DATA =>
------------------------------------------------------------------------

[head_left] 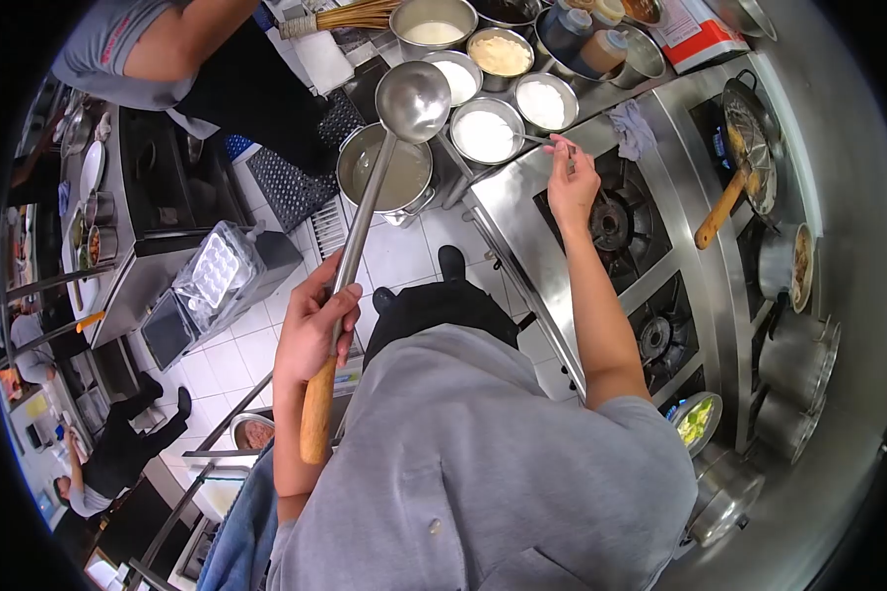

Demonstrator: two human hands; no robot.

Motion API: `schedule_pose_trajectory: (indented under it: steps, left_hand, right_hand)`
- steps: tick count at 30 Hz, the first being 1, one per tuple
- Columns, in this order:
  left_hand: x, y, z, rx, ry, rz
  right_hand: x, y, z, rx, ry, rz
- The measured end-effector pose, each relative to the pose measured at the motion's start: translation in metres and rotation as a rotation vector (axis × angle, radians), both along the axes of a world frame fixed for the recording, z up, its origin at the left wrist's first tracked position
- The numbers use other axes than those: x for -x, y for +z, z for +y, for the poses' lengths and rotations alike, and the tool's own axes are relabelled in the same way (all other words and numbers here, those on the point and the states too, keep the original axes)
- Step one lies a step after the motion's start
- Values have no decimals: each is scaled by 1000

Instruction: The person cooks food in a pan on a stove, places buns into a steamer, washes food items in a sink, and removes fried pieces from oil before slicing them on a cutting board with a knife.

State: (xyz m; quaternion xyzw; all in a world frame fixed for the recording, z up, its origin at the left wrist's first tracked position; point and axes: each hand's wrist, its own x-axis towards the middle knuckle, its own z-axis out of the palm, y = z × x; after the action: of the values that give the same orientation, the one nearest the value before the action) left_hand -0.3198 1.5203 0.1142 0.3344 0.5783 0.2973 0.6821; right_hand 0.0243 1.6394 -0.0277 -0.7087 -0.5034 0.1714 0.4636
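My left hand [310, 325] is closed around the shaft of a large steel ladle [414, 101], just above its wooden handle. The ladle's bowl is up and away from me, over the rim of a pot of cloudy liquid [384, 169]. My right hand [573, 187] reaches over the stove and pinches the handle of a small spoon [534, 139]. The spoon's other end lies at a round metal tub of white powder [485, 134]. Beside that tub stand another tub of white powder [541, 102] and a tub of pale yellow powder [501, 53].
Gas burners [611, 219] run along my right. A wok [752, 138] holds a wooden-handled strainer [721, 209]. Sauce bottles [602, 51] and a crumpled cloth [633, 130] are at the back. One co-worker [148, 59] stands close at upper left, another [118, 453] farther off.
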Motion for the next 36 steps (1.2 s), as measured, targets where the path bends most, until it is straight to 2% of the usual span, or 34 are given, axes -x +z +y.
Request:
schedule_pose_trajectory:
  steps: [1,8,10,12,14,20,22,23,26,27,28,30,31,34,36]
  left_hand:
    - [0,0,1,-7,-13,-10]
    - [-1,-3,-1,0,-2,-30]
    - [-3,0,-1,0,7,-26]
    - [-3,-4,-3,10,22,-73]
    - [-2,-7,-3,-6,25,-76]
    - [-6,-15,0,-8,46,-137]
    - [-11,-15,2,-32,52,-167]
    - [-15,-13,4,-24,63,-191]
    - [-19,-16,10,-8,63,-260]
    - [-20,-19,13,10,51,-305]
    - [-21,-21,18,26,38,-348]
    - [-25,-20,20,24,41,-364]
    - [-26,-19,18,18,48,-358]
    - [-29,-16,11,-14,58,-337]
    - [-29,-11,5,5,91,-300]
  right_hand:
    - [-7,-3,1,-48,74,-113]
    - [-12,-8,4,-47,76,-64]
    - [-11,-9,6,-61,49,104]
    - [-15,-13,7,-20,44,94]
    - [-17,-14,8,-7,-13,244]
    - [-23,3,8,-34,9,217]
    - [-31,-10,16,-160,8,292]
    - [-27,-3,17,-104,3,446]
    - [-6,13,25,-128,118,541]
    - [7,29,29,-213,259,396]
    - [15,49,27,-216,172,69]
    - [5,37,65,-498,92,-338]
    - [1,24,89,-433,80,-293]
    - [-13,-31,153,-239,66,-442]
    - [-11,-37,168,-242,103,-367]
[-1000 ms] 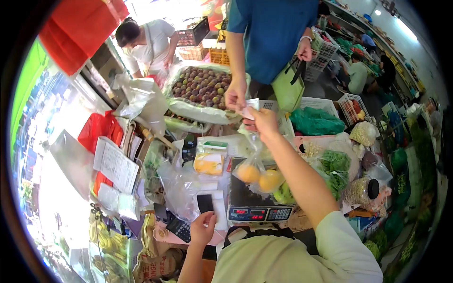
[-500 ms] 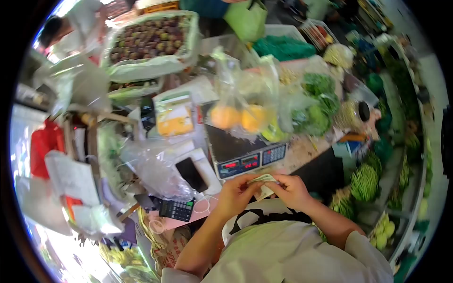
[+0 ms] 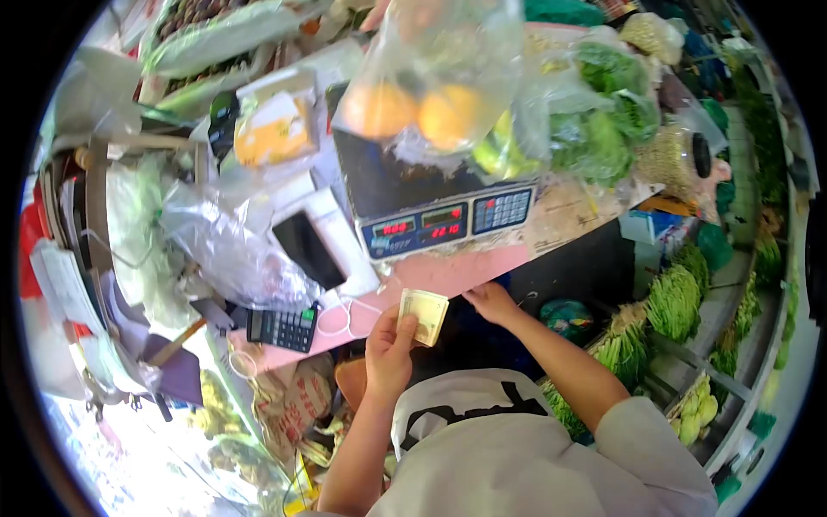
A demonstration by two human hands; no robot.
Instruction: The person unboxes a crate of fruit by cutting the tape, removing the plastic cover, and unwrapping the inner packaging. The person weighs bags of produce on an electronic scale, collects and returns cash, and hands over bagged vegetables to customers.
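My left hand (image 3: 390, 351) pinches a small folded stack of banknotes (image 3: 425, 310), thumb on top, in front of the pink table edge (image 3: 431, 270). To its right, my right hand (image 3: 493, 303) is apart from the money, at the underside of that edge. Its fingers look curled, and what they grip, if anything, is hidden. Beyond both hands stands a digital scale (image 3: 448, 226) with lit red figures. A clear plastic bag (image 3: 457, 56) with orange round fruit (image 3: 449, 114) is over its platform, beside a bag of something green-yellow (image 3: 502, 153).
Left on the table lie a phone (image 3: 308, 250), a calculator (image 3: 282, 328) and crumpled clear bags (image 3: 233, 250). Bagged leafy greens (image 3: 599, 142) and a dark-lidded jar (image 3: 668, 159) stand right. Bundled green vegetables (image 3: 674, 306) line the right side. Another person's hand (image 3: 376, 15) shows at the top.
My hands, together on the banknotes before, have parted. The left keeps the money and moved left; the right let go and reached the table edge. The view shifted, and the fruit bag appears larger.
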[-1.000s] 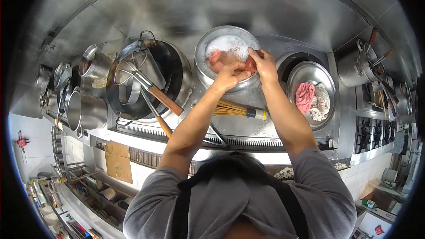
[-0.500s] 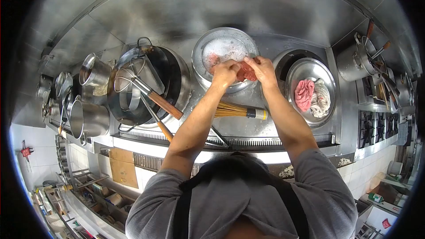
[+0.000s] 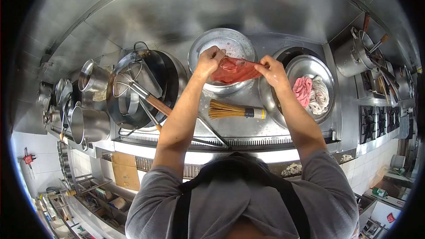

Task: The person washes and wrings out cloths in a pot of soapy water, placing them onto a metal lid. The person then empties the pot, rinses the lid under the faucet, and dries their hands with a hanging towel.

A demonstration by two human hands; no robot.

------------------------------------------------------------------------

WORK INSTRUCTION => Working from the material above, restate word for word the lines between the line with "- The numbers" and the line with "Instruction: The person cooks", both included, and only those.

ANSWER TO THIS PROBLEM =>
- The numbers use other axes than those: x for -x, y for +z, z for +y, for the poses' lengths and rotations alike, and the tool's own axes are relabelled in the same way (all other words and numbers here, those on the point and the states too, keep the original axes)
- Step one lies a step after the motion's start
- Values have no decimals: each is scaled by 1000

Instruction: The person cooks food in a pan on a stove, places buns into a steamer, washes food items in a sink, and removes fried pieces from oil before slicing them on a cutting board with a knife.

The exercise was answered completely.